⟨
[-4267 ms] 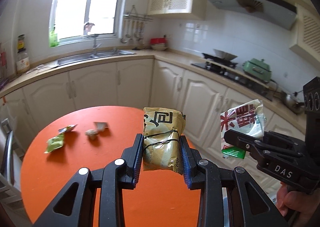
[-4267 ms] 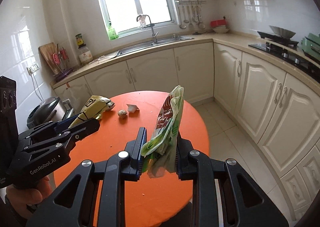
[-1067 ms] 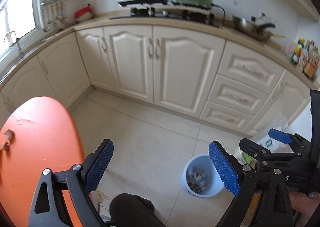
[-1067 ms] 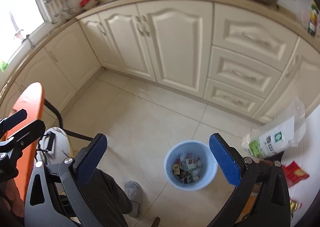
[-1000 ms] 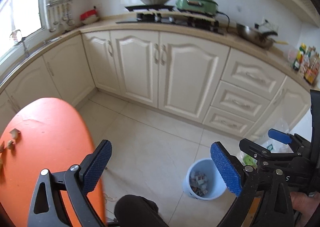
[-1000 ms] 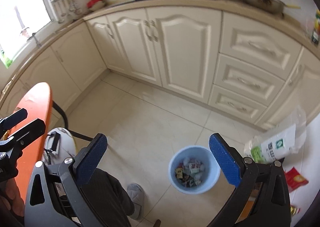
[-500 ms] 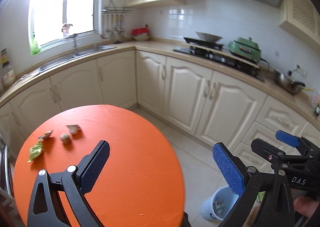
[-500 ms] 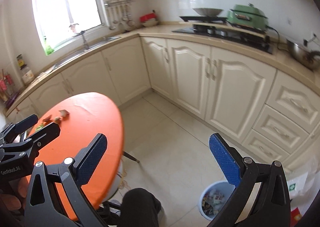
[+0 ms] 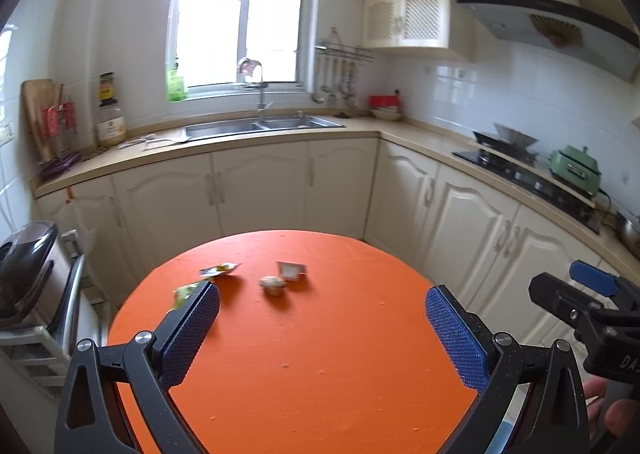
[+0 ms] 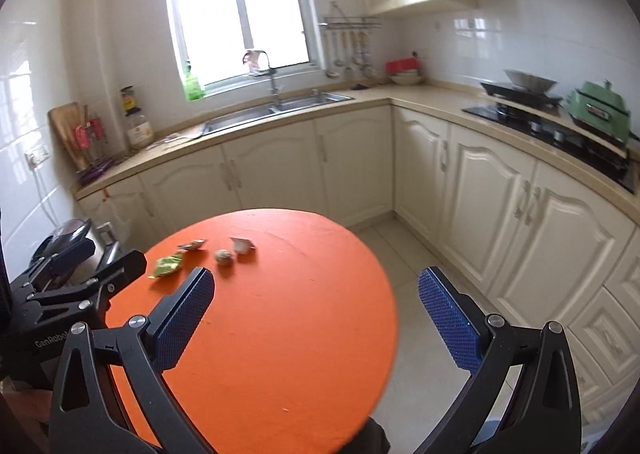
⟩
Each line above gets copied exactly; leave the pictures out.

**EXERCISE ANSWER:**
[-4267 ms] 
[-4267 ms] 
[-1067 ms] 
[-1067 ms] 
[-1000 ms] 
[-1000 ms] 
[-500 ms] 
[-500 ms] 
[+0 ms] 
[+0 ms] 

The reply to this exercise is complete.